## WHAT TO WORK ON
Begin with the first line of the listing and quote every line through the one containing "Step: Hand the"; give only those lines.

## COLLECTED DATA
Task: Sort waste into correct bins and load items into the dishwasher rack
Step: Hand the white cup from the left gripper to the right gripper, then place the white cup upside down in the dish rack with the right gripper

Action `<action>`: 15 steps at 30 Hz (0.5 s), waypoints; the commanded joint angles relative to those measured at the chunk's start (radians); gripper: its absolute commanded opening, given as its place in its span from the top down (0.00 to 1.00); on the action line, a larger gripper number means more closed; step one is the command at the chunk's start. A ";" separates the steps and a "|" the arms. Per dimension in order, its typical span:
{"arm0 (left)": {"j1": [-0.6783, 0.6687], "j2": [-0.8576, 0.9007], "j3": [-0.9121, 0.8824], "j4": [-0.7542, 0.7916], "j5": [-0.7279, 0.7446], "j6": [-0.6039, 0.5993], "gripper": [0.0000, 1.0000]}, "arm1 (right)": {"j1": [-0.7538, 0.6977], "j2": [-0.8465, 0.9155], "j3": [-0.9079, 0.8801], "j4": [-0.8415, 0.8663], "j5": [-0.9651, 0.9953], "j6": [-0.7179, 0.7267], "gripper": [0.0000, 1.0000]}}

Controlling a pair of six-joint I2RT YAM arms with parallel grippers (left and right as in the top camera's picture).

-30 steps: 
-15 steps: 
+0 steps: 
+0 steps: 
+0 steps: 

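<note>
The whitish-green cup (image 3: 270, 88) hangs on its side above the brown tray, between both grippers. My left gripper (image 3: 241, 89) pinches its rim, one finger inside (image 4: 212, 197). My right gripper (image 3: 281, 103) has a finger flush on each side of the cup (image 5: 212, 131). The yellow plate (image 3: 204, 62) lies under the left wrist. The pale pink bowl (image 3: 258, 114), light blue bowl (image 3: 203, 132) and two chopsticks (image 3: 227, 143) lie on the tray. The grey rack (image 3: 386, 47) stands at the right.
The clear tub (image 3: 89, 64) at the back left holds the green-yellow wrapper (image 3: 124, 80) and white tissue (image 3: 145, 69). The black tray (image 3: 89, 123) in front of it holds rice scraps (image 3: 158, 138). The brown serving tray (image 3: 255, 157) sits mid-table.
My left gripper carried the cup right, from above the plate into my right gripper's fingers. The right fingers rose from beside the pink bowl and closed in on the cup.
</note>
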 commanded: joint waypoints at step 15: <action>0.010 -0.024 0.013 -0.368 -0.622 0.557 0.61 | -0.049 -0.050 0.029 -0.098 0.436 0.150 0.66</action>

## TASK ANSWER
Task: Sort waste into correct bins and load items into the dishwasher rack
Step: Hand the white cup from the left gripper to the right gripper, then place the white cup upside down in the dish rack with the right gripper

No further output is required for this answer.